* Task prompt: The whole listing, apart from its images, should be restated word for word.

------------------------

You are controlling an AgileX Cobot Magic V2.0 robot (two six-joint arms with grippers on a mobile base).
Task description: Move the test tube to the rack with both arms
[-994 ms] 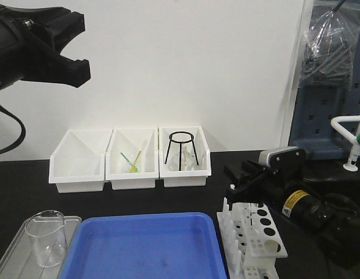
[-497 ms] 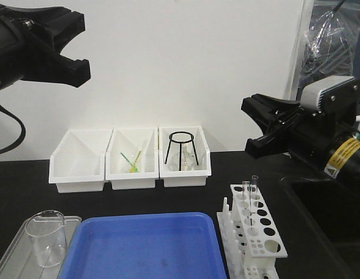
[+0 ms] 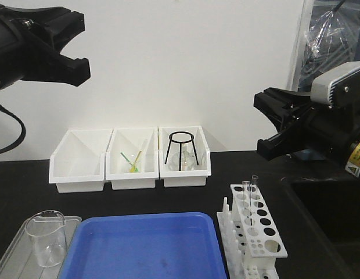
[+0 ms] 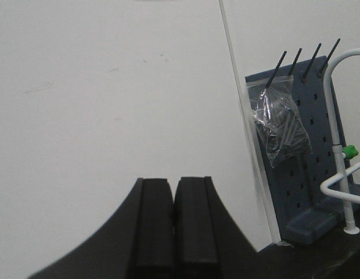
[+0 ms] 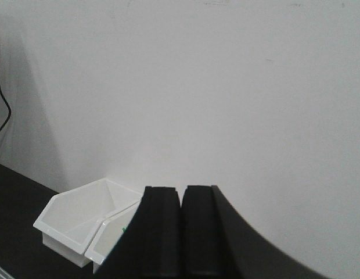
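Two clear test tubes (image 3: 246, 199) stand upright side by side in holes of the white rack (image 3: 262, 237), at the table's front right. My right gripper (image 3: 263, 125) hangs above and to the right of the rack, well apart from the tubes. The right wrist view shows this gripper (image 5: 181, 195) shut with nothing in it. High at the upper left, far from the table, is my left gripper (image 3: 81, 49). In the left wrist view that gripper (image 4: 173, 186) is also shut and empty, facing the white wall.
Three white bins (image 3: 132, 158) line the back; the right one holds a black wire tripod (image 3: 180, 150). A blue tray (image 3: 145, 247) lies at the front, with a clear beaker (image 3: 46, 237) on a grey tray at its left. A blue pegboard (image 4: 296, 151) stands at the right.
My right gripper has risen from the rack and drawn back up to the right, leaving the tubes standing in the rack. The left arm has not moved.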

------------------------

* Exercise result:
You are controlling an AgileX Cobot Magic V2.0 robot (two six-joint arms with grippers on a mobile base).
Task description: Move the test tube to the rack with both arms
[-994 ms] 
[-497 ms] 
[+0 ms] 
[+0 ms] 
[+0 ms] 
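Two clear test tubes (image 3: 246, 199) stand upright side by side in holes of the white rack (image 3: 262, 237), at the table's front right. My right gripper (image 3: 263, 125) hangs above and to the right of the rack, well apart from the tubes. The right wrist view shows this gripper (image 5: 181, 195) shut with nothing in it. High at the upper left, far from the table, is my left gripper (image 3: 81, 49). In the left wrist view that gripper (image 4: 173, 186) is also shut and empty, facing the white wall.
Three white bins (image 3: 132, 158) line the back; the right one holds a black wire tripod (image 3: 180, 150). A blue tray (image 3: 145, 247) lies at the front, with a clear beaker (image 3: 46, 237) on a grey tray at its left. A blue pegboard (image 4: 296, 151) stands at the right.
My right gripper has risen from the rack and drawn back up to the right, leaving the tubes standing in the rack. The left arm has not moved.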

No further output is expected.